« Houreya » de Toubel et Trabelsi : la fuite du terrorisme vers la liberté
« Houreya » est la nouvelle pièce théâtrale de la comédienne et dramaturge Leila Toubel et du compositeur et pianiste Mehdi Trabelsi. Cette pièce a été interprétée sur scène pour la première fois le samedi 25 février 2017. Ce spectacle musico-théâtral de 90 minutes produit par la société « L’art, une résistance » est vu comme une suite mûrie de « Solwen », pièce très réussie, mettant la barre très haut pour Leila Toubel, qui a dû travailler dur pour réitérer ce succès.
Le vendredi 21 avril 2017, nous nous sommes rendus à la salle du 4ème art pour voir « Houreya ». Le prix des billets variait entre 30 et 50 dinars; sans tarifs pour étudiants ou journalistes. Il n'en demeure pas moins que le spectacle est organisé en collaboration avec l’association « L’enfant d’abord » et que ses revenus contribueront au financement d'un projet de réalisation d'un espace culturel au sein de l'école dans le gouvernorat de Kairouan. Ce projet est estimé à 50 mille dinars.
Après « Solwen », qui s’est voulue tunisienne pure et qui a parlé des remue-ménages de ce pays, 3 ans après la révolution, « Houreya » est un projet artistique optant cette fois pour une trajectoire plus universelle, à travers le thème du terrorisme qui n’épargne plus aucun pays au monde.
La musique mariée à la mise en scène
Pour parler de la violence, l’horreur, la mort, mais aussi d’amour, de la paix, de la vie, « Houreya » a choisi de faire l’alliance entre la musique et le théâtre. Théâtre et musique se sont en effet enlacés sur scène. Le public a assisté à la douceur du piano dans une parfaite association avec la rage de la comédienne.

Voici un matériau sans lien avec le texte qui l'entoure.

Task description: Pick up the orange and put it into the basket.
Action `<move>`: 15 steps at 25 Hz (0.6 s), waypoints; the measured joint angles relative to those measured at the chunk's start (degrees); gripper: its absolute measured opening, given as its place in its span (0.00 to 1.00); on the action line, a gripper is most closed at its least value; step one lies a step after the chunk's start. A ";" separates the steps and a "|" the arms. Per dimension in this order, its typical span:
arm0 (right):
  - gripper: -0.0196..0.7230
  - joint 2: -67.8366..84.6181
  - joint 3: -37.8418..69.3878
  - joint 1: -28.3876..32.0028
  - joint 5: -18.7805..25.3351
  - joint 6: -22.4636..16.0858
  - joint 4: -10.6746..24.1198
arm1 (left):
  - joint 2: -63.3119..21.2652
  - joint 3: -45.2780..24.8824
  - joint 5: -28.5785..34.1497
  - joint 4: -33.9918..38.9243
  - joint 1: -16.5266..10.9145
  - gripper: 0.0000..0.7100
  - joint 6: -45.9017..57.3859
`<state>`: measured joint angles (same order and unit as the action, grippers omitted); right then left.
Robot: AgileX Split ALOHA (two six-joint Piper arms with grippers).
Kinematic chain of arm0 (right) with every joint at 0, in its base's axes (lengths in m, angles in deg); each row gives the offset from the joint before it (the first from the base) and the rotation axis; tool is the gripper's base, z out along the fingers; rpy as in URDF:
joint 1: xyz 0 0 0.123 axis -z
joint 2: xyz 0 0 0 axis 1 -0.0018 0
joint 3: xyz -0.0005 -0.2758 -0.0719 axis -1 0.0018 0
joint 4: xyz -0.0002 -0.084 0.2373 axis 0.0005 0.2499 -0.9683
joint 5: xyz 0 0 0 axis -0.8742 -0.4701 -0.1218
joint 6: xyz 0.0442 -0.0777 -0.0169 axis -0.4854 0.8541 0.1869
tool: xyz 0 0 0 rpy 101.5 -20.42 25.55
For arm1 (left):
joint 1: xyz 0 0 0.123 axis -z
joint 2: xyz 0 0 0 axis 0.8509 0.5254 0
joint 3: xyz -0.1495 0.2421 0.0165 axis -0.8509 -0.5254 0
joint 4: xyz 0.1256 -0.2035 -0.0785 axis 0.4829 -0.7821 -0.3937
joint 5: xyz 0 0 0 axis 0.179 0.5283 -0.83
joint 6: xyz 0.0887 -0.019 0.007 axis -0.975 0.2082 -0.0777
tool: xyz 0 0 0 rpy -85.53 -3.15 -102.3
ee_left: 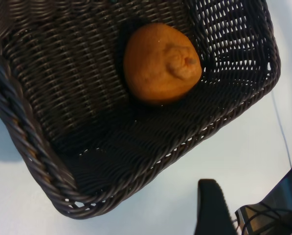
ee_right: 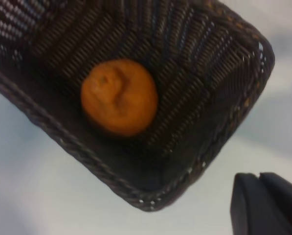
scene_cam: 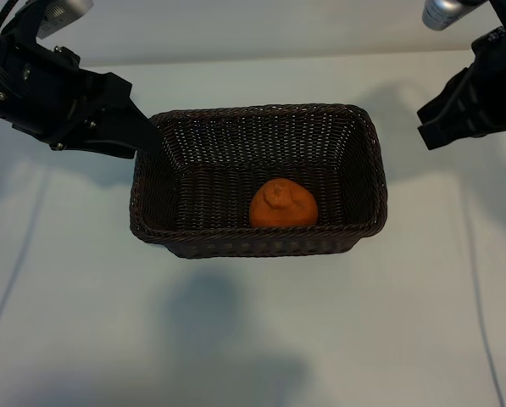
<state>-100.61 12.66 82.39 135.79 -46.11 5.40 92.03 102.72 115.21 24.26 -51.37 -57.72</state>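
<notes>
Exterior view: small bright orange (scene_cam: 283, 204) already sits inside my dark brown woven wicker basket (scene_cam: 367, 136). Left tool (scene_cam: 147, 136), open and empty, touches the rim at 9 o'clock; right tool (scene_cam: 426, 127) hangs off at 2 o'clock, can't tell its jaws.

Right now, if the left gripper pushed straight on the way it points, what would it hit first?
Most likely the basket. In the exterior view the left gripper sits right at its left rim, aimed down and inward, so the rim or the inside wall comes first, not the orange farther across. Depth is unclear, so contact could be already close.

orange (scene_cam: 283, 204) in basket (scene_cam: 257, 244) at mid bench (scene_cam: 253, 339)
it lies against the basket's near wall; left claw (scene_cam: 147, 136) touches the far-left corner, right claw (scene_cam: 430, 127) hangs apart.
</notes>
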 joint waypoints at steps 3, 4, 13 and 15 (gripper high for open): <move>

« Houreya » est présentée comme une histoire d’amour impossible au milieu d’une guerre qui menace les vies et noircit les couleurs du rêve. Au milieu des décombres d’une radio « Paix FM », anéantie le jour de son inauguration par un attentat terroriste, une journaliste survivante et un pianiste, résistant au ravage, continuent à présenter l’émission et nous racontent alors « Houreya » en dialecte tunisien avec une intonation à la fois sublime et tragique, comme un conte musical, au milieu des ruines.
Leila sur scène : la rage de convaincre
Malgré son corps maigre et affaibli, la comédienne a su habiller la scène par son énergie débordante, son enthousiasme et sa vivacité, faisant un transfert des sentiments fluide au public à travers sa gestuelle harmonieuse et ses émotions tantôt faites de pleurs et de désolation, et tantôt de rires et d’humour noir. Le triomphe de l’amour, perçu comme un message d’espoir et de vie contre l’obscurantisme et la mort, nous renvoie encore une fois aux contes de fées où bien et vertu finissent par triompher contre les forces du mal.
Malgré le texte très poétique et l’histoire innovante, le message transmis au public reste très direct et ne laisse point au spectateur la possibilité d’interprétation et de réflexion autres que celles de l’auteur. Il est évident que face au terrorisme, les points de vue ne doivent point diverger et la prise de position se doit d’être uniforme, mais d’autre part, le non-dit en dit parfois plus que le dit directement, et le message artistique est mieux perçu en étant implicite par risque de tomber dans le discours politique cru. Avec la grande marge de liberté d’expression obtenue après « la révolution du 14 Janvier », le traitement de sujets politiques par des œuvres d’art est sans doute appréciable, mais nous craignons que le discours direct dans les arts, notamment le théâtre, prenne le devant de la scène et que les prestations artistiques se transforment petit à petit en prestations politiques.
Nous ne pouvons pas terminer sans donner un bon point pour la recherche et l’originalité dans le titre « Houreya ». En effet dans « Houreya », on retrouve cette dualité entre Houreya dans le sens de la Liberté, et Houreya pour dire « vierge du paradis », pour laquelle la majorité des crimes terroristes religieux sont commis, et entre les deux, il y a tout un monde.